EXERCISE PROMPT:
Scan the listing below and copy every line holding "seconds".

[[ INFORMATION GIVEN open ]]

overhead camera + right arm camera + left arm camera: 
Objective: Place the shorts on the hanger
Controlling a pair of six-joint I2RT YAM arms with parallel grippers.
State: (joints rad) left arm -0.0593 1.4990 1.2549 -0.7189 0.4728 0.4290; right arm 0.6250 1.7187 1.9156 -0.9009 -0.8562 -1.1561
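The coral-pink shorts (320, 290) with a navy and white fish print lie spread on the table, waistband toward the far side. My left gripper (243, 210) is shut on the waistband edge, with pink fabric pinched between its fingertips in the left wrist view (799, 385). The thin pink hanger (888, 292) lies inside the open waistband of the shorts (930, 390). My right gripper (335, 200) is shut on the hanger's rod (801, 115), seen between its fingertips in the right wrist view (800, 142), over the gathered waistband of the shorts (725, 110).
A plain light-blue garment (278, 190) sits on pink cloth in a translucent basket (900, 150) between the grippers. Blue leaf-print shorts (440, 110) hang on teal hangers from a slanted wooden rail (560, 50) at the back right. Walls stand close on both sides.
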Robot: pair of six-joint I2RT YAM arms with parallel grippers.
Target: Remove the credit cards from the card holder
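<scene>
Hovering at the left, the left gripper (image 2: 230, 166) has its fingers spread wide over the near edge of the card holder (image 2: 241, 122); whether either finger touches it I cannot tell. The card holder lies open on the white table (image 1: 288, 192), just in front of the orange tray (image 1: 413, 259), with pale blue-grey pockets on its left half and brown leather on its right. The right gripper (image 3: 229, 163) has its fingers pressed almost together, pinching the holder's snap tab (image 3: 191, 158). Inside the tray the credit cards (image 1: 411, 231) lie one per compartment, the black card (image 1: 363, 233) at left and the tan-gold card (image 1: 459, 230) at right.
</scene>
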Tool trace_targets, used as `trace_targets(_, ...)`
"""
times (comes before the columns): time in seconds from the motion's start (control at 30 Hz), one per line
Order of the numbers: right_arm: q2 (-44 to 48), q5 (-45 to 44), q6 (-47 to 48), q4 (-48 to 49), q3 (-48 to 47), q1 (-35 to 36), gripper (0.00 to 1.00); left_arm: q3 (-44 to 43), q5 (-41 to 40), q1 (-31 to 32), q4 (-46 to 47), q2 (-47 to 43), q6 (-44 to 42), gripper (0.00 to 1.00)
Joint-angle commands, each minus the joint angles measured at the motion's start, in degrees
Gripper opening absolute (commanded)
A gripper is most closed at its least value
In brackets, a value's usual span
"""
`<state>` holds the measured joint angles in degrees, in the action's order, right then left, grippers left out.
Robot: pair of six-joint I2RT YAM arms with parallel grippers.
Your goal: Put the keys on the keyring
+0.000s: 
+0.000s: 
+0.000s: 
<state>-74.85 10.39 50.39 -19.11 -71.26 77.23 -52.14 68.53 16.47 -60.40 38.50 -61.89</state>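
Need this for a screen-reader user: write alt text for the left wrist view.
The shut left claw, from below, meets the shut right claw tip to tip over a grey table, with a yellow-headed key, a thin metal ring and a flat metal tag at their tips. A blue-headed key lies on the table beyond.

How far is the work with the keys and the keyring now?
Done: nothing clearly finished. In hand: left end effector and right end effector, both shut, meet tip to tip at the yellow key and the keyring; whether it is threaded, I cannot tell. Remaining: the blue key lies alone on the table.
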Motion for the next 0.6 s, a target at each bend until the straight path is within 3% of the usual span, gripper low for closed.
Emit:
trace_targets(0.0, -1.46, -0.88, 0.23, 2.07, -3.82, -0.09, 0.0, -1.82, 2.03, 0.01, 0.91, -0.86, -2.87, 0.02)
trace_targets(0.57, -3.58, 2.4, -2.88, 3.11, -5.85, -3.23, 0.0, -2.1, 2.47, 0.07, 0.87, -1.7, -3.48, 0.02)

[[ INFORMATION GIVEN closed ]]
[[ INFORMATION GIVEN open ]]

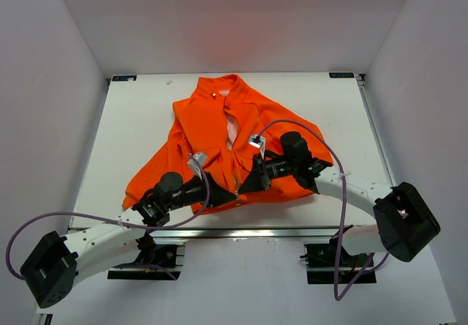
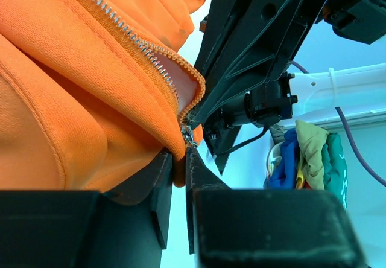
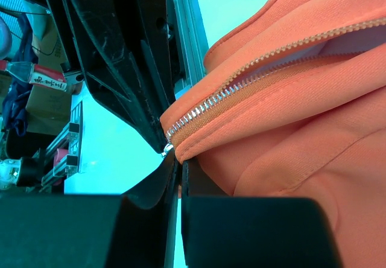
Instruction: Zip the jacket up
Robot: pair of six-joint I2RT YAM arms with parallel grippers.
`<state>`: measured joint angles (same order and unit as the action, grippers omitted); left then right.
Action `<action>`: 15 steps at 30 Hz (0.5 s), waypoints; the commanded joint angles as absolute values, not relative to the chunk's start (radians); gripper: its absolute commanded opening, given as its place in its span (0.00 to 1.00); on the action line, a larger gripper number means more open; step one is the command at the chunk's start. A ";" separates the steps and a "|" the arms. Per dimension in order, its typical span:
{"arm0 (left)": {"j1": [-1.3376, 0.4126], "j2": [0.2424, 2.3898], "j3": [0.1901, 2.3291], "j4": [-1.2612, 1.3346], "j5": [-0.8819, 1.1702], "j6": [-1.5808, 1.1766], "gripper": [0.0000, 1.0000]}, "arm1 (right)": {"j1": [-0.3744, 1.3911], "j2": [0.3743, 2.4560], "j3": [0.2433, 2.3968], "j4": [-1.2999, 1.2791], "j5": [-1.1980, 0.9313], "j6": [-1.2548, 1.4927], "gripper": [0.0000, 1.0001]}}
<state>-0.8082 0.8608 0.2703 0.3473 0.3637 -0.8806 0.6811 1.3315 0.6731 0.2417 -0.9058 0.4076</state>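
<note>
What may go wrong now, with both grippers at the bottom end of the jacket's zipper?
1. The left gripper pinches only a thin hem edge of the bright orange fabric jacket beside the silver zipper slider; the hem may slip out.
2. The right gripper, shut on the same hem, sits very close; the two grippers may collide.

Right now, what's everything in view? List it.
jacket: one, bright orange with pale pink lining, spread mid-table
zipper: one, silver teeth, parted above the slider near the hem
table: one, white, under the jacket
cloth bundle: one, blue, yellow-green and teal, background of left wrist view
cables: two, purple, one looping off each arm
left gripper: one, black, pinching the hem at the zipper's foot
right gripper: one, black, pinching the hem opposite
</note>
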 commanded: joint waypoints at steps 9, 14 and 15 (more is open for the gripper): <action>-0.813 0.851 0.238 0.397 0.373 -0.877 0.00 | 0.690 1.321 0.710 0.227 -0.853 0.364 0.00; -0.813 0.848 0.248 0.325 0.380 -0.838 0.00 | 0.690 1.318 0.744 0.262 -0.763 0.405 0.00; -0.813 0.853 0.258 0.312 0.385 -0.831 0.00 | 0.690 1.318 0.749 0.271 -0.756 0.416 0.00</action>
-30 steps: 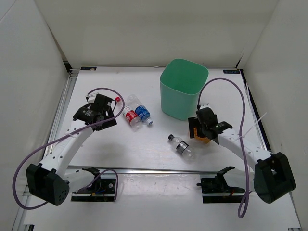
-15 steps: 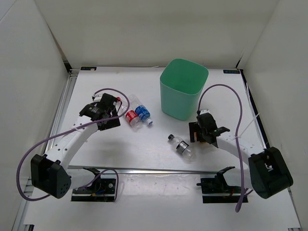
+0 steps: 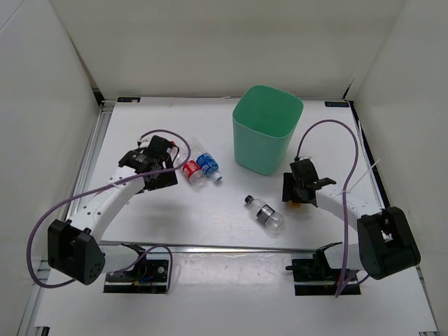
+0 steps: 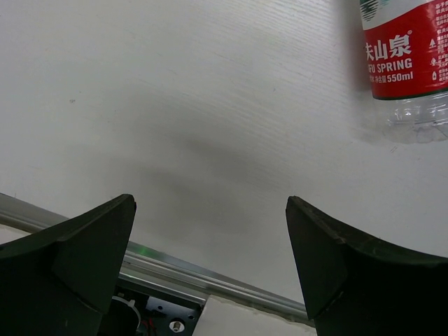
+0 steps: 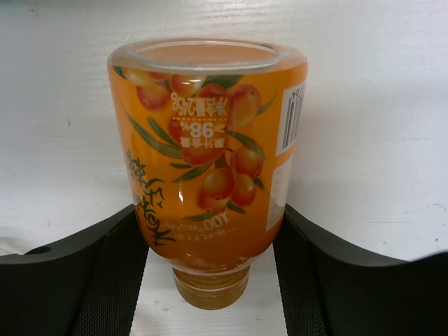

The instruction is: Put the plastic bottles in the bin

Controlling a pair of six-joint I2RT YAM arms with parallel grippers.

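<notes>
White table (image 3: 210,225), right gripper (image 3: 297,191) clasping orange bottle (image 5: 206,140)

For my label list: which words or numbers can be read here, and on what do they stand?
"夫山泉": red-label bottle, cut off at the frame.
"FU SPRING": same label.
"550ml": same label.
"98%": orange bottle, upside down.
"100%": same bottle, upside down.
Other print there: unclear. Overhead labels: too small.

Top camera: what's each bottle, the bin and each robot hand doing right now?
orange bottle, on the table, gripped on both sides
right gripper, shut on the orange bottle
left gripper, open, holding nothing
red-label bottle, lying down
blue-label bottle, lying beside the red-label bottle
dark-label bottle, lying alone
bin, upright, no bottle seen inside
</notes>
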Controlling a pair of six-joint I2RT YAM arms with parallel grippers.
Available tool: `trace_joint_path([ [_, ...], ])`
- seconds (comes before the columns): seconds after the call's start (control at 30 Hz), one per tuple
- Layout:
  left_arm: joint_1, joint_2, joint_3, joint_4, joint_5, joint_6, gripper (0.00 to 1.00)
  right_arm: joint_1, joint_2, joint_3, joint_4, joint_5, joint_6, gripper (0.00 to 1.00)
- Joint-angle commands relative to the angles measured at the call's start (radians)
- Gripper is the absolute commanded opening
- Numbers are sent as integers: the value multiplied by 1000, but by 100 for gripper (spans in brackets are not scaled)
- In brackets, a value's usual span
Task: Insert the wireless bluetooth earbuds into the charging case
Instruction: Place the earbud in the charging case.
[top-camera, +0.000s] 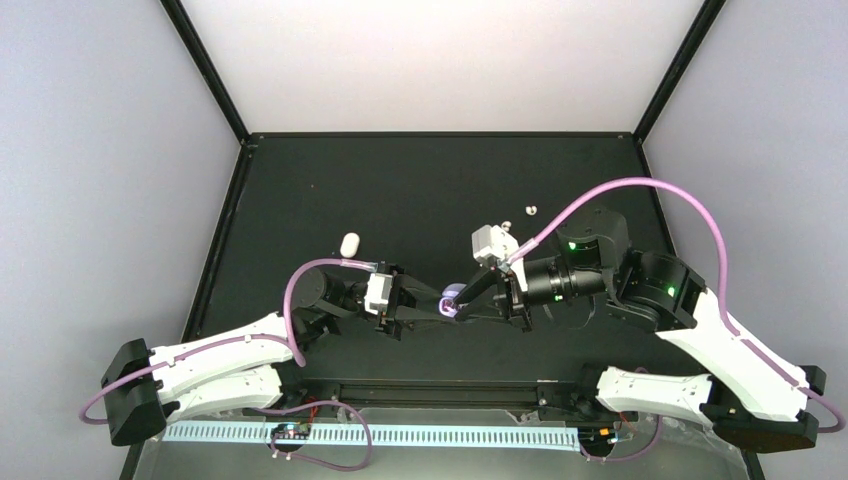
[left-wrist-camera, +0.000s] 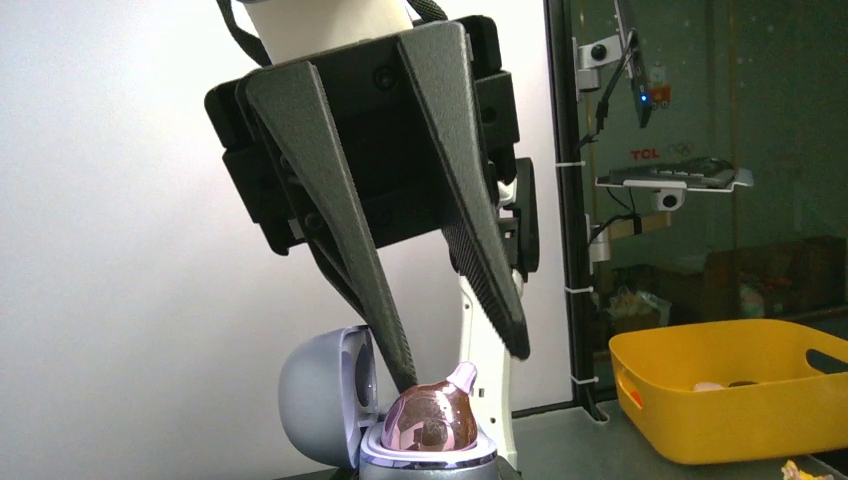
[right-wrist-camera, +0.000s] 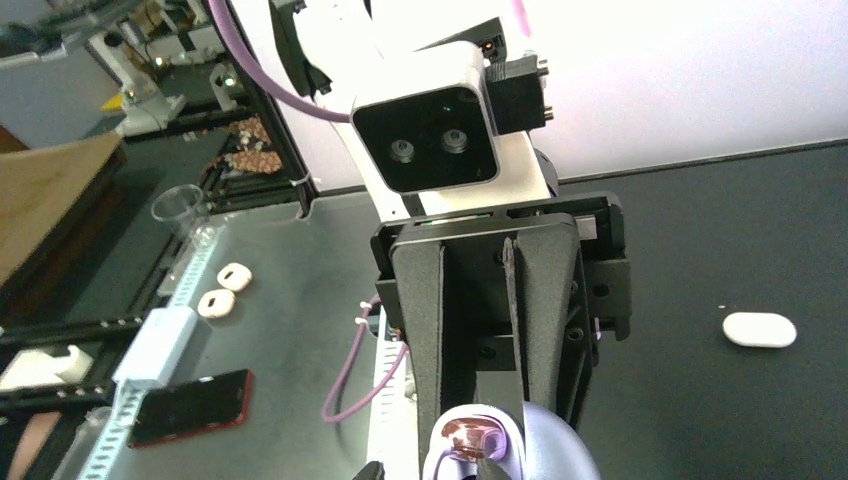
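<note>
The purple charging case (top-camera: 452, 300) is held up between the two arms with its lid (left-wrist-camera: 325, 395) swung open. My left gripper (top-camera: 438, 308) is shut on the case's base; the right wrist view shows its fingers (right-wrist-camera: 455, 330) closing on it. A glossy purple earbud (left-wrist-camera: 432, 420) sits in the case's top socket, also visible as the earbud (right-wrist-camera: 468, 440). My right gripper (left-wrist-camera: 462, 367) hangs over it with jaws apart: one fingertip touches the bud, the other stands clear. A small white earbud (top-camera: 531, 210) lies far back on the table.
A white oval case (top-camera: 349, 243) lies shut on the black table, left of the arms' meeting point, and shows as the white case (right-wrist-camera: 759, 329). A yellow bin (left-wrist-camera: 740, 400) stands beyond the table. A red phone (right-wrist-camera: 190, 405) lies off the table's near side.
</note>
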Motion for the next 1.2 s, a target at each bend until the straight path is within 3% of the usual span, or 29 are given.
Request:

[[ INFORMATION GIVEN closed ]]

TASK OUTPUT:
times (comes before the columns): time in seconds from the motion's start (control at 30 Hz), one per line
- seconds (comes before the columns): seconds after the call's start (control at 30 Hz), one per tuple

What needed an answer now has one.